Loud are the voices of those who attempt to prove that the New Testament authors never thought of Jesus as anything more than a great human being. Louder still are those who claim that He never thought of Himself as God. Though it is true that there is nowhere recorded an incident of Jesus calling down lighting from Heaven in a display of, “check me out; I’m God!,” there is a great deal of attestation throughout the New Testament, and the Gospels specifically, to His Divine nature.

In seeking to make a case for the Divinity of Jesus strictly from the Scriptural record, it is, perhaps, difficult to know where to begin. In so many ways and in so many places, Jesus proved Himself to be no mere man. However, many of the Old Testament prophets performed great feats, 1 and even pagan priests were known to produce marvels. 2What makes Jesus different? Is it enough to begin from a place of miracle working?

When using the miracles of Jesus as a spring-board for proving His Divinity, it seems best to begin with one specific incident: the calming of the storm.

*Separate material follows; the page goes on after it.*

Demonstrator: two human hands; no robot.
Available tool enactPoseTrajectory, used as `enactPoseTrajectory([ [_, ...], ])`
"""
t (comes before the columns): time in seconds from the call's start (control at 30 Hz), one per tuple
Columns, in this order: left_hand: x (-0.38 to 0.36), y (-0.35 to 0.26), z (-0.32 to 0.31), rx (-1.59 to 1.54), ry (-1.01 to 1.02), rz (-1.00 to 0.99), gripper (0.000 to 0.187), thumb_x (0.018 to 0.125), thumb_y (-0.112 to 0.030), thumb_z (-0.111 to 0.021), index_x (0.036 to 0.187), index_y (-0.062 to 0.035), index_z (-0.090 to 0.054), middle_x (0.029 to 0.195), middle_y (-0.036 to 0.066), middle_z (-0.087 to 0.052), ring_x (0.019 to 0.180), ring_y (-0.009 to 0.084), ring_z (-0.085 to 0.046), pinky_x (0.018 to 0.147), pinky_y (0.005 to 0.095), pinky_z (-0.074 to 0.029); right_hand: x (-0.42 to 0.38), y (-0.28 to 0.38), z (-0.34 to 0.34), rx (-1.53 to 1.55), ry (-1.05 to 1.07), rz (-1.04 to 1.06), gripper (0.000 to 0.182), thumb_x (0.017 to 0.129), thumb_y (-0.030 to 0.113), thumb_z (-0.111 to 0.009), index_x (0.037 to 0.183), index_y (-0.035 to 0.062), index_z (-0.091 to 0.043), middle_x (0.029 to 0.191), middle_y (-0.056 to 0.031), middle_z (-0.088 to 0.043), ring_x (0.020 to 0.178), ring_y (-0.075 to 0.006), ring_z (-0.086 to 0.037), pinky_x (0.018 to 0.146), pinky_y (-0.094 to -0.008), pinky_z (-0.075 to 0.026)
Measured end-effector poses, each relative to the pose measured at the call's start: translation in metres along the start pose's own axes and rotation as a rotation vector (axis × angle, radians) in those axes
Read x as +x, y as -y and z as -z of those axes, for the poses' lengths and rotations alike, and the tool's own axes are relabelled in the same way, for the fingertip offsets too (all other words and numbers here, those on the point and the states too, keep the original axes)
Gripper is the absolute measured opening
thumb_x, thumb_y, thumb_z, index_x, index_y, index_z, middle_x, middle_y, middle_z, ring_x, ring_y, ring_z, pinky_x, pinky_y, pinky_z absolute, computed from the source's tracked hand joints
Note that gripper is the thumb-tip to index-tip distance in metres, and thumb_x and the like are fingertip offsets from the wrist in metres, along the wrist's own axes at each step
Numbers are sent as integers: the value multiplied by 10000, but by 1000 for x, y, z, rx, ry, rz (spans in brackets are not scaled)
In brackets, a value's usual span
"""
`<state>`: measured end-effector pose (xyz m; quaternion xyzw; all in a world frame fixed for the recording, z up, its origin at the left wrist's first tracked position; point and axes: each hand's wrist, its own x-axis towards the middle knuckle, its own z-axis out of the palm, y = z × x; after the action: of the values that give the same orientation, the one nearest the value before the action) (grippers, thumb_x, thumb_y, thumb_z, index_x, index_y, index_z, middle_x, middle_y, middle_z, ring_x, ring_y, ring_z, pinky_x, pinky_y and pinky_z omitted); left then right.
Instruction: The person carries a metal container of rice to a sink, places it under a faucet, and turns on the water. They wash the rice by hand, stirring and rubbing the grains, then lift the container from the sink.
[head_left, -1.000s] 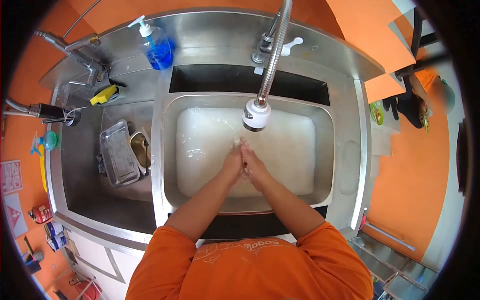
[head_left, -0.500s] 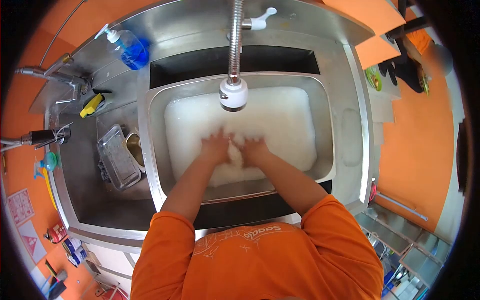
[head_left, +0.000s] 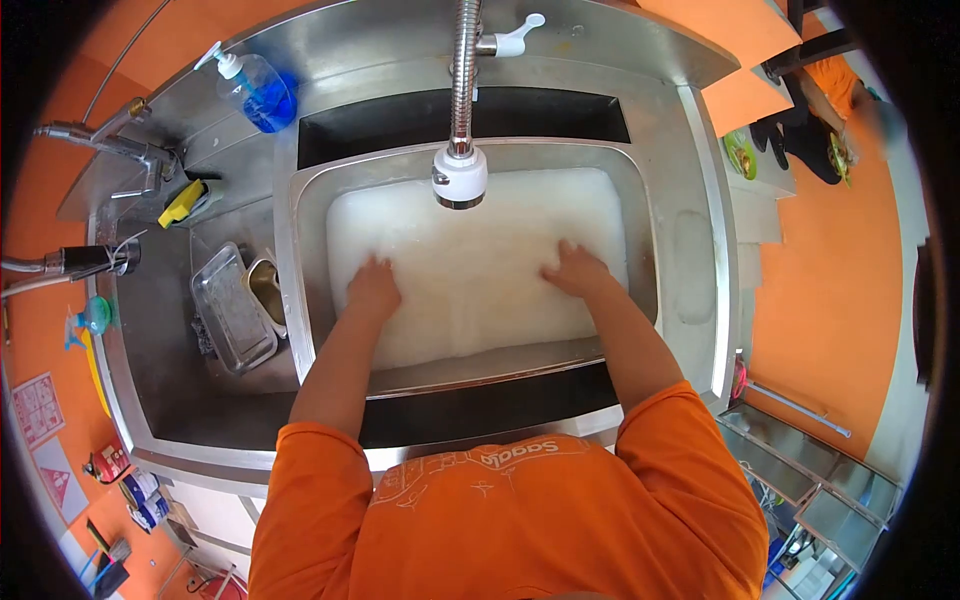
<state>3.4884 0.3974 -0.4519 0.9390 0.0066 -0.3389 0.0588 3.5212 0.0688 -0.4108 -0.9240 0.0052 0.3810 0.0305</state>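
Note:
A large steel basin [head_left: 645, 240] holds cloudy whitish water [head_left: 470, 270]. My left hand [head_left: 374, 288] is at the left side of the water, its fingers apart and partly dipped in. Near the right side, my right hand [head_left: 578, 270] has its fingers spread at the water's surface. Neither hand shows anything in its grasp. What lies under the cloudy water is hidden. A white faucet head [head_left: 460, 178] on a coiled metal hose hangs over the basin's far part, beyond both hands.
On the left, a second sink [head_left: 160, 350] holds a clear tray [head_left: 235, 310] and a metal container [head_left: 265, 290]. A blue soap bottle [head_left: 262, 98] and a yellow sponge [head_left: 181, 204] are at the back left. Another person [head_left: 830, 85] is at the upper right.
My hands were close together in the middle of the water. They have moved apart, the left one to the left side and the right one to the right.

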Motion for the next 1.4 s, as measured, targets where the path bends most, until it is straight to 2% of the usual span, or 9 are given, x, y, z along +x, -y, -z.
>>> enactPoseTrajectory([
  [0.4,-11,-16,-42,-131,265,-100,721,779,-441,-437,1288,21,-221,1316,232,-234,1243,359,-173,971,486,-221,-14,42,-36,28,505,275,588,781,438,-427,1071,-69,-498,1174,-266,-423,1106,-349,-403,956,-370,-293],
  [0.57,-32,-78,-23,-1314,246,417,651,818,-531,-357,1193,1,-385,1174,154,-456,1078,246,-439,918,373,-334,-15,98,-63,718,294,428,670,797,470,-413,1231,-34,-340,1261,-231,-351,1187,-297,-326,981,-352,-241],
  [0.7,-56,-100,11,-1927,247,150,641,820,-566,-333,1173,-36,-409,1084,108,-520,978,213,-501,872,323,-373,-50,154,-58,1128,156,-38,783,801,583,-325,1317,15,-167,1331,-171,-256,1232,-249,-236,993,-377,-204],
  [0.77,-54,-108,6,-2235,252,111,632,827,-572,-313,1175,-54,-418,1094,96,-514,990,208,-491,863,323,-373,-36,151,-44,1328,96,139,775,807,585,-315,1313,13,-181,1332,-170,-251,1238,-254,-219,1001,-376,-186],
  [0.93,-58,-108,39,-2232,279,96,606,838,-550,-321,1253,-109,-325,1259,78,-372,1124,224,-384,908,360,-325,-52,164,-7,1683,176,19,683,851,525,-272,1300,13,-227,1345,-168,-235,1253,-293,-184,1018,-362,-138],
  [1.0,-49,-111,37,-2284,132,59,598,844,-537,-325,1236,-86,-353,1230,84,-408,1098,214,-411,904,339,-330,-41,164,-25,1368,-159,424,630,874,483,-240,1288,8,-255,1341,-171,-246,1243,-311,-205,1018,-362,-139],
  [1.2,-20,-111,17,-2000,148,-34,610,869,-488,-304,1225,6,-348,1275,135,-352,1187,235,-316,953,320,-282,28,114,-31,959,-330,487,599,858,451,-335,1293,47,-260,1333,-209,-227,1227,-362,-215,1020,-403,-144],
  [1.27,3,-99,-3,-1484,-337,-350,610,849,-451,-388,1271,-20,-300,1342,152,-250,1255,258,-204,978,387,-251,22,107,-22,716,-392,448,602,835,425,-394,1289,49,-271,1329,-213,-232,1230,-356,-215,1018,-413,-154],
  [1.4,-8,-81,17,-327,-329,-162,615,803,-416,-473,1292,-88,-294,1377,151,-159,1276,280,-145,979,464,-231,-3,108,-9,-85,-446,397,612,762,354,-525,1264,63,-329,1333,-194,-238,1229,-331,-242,990,-447,-216],
])
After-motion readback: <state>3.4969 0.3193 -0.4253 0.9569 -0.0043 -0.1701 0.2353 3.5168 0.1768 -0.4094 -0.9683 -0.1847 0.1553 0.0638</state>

“One day Jesus said to His disciples, ‘Let’s cross to the other side of the lake.’ So they got into a boat and started out. As they sailed across, Jesus settled down for a nap. But soon a fierce storm came down on the lake. The boat was filling with water, and they were in real danger. The disciples went and woke Him up, shouting, ‘Master, Master, we’re going to drown!’ When Jesus woke up, He rebuked the wind and the raging waves. The storm stopped and all was calm! Then He asked them, ‘Where is your faith?’ The disciples were terrified and amazed. ‘Who is this Man?’ they asked each other. ‘When He gives a command, even the wind and waves obey Him!’” 3

This passage, along with its parallels in Mark and Matthew, has been used in many instances to provide encouragement for the believer; the Lord is going to take care of things. While this is certainly true, it does not seem to be the point of the incident. Though it is good to remember that “the Sea of Galilee. . .is even today the scene of fierce storms. . .their peril was real,” 4 the linch-pin is found in Jesus’ question: where is your faith?

Indeed, where does faith even begin? “In the beginning, God created the Heavens and the earth.” 5 These opening words of Scripture may well serve as the first key in defining faith. There is a God and He created. This means that the forces of nature are never outside the bounds of His control; He does not sit idly by. Jesus’ calming of the storm and His questioning of the disciples force them to address the question of Who He is. “In the Old Testament, it is Yahweh alone who has the power to still the raging tempests of the sea (Jonah 1-2; Ps. 104:7; Ps. 107:23-32).” 6

“Who determined [the earth’s] dimensions and stretched out the surveying line?” 7 The answer? “I AM.” 8 The LORD, revealed from the dawn of time to the whirlwind of Job, from the burning bush to the visions of Ezekiel; the all-sufficient, self-existent One. He became “Immanuel. . .God with us,” 9 and demonstrated His mighty power over the storm. Only He has the ability, with one word, to calm the raging sea.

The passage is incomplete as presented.